• PROVIDED RECORDS:
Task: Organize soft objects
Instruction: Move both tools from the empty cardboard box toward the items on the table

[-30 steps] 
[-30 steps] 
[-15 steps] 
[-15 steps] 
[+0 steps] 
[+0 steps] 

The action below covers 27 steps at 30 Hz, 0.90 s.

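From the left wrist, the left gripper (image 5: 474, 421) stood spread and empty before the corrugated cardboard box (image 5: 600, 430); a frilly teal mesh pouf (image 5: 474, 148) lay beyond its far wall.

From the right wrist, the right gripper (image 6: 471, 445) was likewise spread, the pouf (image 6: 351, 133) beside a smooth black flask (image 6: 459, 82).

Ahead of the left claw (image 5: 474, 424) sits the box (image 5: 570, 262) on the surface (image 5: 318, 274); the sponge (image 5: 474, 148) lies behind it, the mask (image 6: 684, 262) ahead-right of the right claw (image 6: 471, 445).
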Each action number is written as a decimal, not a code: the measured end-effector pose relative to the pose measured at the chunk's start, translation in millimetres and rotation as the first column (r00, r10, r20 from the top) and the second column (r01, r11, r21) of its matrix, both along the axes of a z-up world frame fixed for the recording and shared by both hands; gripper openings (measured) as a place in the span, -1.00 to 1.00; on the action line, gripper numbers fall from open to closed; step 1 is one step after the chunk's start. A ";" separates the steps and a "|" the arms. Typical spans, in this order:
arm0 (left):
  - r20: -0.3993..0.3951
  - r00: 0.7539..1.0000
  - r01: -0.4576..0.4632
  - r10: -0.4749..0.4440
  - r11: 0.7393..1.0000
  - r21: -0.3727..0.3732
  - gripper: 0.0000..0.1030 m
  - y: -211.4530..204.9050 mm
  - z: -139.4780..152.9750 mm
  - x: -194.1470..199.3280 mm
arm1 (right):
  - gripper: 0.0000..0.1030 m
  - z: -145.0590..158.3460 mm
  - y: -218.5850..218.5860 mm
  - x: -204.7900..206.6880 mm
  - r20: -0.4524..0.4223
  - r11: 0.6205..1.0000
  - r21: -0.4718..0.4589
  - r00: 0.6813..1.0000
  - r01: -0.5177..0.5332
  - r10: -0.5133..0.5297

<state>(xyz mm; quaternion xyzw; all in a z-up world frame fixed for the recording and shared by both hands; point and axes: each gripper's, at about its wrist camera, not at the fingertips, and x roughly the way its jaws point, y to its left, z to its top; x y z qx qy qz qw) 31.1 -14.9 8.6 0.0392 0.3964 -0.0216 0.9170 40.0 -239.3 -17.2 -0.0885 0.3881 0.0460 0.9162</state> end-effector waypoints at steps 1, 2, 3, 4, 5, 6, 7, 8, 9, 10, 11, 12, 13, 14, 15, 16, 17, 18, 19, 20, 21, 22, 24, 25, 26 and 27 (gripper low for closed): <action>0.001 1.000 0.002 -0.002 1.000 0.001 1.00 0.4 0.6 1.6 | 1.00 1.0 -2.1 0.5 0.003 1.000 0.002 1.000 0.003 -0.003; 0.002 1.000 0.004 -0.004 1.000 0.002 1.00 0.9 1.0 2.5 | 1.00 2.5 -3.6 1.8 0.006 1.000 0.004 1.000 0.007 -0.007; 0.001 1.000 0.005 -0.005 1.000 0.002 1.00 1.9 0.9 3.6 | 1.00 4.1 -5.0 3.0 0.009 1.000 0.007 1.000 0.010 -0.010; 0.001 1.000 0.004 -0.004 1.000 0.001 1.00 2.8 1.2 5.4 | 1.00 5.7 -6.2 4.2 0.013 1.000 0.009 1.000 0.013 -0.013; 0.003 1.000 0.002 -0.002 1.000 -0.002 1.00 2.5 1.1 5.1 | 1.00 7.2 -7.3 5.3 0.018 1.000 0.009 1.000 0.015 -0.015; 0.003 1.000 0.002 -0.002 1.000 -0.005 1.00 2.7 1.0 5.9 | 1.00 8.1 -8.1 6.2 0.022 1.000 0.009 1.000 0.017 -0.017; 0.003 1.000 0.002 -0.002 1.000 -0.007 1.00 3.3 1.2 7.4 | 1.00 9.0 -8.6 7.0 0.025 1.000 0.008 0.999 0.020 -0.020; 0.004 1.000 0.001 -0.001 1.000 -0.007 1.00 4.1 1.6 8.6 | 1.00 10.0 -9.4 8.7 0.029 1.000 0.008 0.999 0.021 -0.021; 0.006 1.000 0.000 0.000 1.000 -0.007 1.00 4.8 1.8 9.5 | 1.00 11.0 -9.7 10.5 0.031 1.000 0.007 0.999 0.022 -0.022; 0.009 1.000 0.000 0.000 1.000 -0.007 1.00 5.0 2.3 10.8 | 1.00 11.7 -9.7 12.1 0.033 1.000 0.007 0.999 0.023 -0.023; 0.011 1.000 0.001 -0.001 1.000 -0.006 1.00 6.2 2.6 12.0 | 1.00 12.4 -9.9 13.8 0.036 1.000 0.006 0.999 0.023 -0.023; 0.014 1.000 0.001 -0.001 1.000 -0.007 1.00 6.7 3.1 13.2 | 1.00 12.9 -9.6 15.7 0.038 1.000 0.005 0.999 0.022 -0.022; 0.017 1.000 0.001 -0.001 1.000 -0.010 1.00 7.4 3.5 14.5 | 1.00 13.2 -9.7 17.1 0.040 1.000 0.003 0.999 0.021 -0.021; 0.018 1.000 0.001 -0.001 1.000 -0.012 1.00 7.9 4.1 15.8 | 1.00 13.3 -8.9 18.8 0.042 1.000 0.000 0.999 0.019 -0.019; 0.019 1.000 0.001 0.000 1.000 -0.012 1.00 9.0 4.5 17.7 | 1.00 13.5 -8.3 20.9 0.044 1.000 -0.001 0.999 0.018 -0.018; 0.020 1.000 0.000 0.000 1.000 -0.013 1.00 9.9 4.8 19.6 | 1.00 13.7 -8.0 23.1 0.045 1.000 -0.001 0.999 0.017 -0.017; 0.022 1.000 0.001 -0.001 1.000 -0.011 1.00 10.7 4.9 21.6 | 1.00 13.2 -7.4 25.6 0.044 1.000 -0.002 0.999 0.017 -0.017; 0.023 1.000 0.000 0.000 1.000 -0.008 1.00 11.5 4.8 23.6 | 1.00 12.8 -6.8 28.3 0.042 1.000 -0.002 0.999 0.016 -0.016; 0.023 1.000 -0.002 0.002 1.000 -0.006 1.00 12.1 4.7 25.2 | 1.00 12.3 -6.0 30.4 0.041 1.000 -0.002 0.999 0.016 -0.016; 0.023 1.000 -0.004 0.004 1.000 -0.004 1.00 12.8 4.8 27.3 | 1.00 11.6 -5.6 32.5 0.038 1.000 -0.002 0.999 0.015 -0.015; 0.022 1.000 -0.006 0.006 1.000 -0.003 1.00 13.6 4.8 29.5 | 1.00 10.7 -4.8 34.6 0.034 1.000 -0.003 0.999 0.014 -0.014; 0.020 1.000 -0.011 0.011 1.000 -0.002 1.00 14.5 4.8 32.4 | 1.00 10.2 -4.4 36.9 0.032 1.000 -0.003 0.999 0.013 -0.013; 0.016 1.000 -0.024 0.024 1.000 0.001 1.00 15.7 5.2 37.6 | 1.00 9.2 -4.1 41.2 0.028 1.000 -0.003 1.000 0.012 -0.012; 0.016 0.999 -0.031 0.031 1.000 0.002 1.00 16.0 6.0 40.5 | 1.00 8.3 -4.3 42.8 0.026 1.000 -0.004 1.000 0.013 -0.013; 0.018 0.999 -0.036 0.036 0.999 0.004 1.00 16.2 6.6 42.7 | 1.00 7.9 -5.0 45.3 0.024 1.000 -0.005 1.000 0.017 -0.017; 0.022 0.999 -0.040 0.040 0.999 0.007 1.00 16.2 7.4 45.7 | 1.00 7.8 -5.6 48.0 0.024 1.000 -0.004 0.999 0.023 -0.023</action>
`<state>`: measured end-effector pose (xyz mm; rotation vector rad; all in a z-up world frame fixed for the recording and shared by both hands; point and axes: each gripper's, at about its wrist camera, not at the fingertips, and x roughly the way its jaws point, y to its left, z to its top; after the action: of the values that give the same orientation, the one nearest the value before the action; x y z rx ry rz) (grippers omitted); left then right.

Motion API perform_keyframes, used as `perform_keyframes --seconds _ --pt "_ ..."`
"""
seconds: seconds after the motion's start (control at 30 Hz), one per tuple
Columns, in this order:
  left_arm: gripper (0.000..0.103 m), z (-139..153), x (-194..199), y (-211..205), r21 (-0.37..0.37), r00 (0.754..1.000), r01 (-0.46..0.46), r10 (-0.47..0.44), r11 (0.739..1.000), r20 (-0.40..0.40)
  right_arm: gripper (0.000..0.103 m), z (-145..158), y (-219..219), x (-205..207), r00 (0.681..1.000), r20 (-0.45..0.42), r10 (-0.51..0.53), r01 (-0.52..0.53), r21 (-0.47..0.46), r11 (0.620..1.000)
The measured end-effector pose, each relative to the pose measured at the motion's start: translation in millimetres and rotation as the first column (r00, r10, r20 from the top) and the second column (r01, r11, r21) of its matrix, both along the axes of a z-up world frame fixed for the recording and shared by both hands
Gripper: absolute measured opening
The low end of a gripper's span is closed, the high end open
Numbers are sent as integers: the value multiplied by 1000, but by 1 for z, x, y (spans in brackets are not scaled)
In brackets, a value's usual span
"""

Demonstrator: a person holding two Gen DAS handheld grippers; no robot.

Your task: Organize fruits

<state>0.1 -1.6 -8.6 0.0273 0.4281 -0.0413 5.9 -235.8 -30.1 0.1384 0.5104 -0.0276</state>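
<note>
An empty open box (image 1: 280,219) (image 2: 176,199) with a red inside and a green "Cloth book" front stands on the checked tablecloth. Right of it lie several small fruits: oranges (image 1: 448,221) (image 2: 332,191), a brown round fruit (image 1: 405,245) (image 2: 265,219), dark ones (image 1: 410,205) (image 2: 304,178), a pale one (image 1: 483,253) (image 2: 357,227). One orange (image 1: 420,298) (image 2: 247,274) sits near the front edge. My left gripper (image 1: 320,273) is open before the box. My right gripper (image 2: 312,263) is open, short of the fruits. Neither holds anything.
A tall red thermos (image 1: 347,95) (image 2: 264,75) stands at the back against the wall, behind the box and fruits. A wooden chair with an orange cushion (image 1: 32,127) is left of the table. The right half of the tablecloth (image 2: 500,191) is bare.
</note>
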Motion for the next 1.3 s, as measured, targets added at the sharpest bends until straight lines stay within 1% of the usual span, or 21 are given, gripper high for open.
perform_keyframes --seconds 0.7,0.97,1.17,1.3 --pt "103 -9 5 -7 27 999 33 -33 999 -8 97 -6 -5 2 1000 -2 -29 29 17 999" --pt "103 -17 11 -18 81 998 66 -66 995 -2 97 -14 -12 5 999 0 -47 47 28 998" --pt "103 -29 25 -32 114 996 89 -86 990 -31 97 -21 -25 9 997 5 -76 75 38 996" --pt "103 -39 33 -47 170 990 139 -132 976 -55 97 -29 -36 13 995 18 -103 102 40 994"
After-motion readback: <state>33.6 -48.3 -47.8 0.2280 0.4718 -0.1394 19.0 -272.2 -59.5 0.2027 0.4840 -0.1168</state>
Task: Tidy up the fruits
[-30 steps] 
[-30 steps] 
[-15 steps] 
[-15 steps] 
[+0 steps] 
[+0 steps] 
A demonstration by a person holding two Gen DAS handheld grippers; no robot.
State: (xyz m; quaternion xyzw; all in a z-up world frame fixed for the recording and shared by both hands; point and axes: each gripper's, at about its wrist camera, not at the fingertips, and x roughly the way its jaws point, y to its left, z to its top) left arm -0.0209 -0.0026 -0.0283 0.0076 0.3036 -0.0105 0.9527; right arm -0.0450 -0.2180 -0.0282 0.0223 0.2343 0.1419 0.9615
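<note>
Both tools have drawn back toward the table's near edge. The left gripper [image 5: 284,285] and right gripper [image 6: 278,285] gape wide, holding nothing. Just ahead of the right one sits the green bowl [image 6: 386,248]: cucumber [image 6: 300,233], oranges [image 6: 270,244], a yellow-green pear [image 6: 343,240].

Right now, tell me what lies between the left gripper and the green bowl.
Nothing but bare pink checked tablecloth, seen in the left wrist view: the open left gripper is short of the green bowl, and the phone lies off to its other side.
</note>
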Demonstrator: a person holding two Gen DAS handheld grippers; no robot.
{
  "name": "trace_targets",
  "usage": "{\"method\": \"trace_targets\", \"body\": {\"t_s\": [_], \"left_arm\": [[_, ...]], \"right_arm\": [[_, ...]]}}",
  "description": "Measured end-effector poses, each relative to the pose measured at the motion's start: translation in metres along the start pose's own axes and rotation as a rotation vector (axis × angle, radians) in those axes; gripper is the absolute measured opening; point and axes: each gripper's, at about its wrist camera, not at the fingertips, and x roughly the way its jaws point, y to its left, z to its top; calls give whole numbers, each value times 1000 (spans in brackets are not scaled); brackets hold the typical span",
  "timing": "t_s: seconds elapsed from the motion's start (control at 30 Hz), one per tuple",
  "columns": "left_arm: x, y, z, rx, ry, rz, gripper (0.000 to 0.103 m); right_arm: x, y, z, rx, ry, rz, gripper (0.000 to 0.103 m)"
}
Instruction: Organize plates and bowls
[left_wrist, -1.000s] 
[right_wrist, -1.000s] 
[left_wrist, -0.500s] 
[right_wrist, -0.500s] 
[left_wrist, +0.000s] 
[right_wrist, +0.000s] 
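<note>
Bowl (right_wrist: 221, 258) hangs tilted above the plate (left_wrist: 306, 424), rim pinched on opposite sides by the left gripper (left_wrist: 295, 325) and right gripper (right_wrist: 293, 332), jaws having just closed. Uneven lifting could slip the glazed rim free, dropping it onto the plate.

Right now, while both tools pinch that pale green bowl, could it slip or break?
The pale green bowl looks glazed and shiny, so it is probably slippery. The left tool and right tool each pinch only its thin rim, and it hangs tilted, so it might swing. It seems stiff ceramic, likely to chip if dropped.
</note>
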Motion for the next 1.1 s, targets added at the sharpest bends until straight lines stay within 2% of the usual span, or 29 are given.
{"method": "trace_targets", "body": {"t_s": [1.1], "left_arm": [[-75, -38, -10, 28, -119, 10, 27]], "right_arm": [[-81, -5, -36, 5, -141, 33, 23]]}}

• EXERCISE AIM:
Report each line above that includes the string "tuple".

• EXERCISE RESPONSE:
seconds: seconds after the motion's start (control at 30 Hz), one per tuple
  "timing": "t_s: seconds elapsed from the motion's start (control at 30 Hz), one per tuple",

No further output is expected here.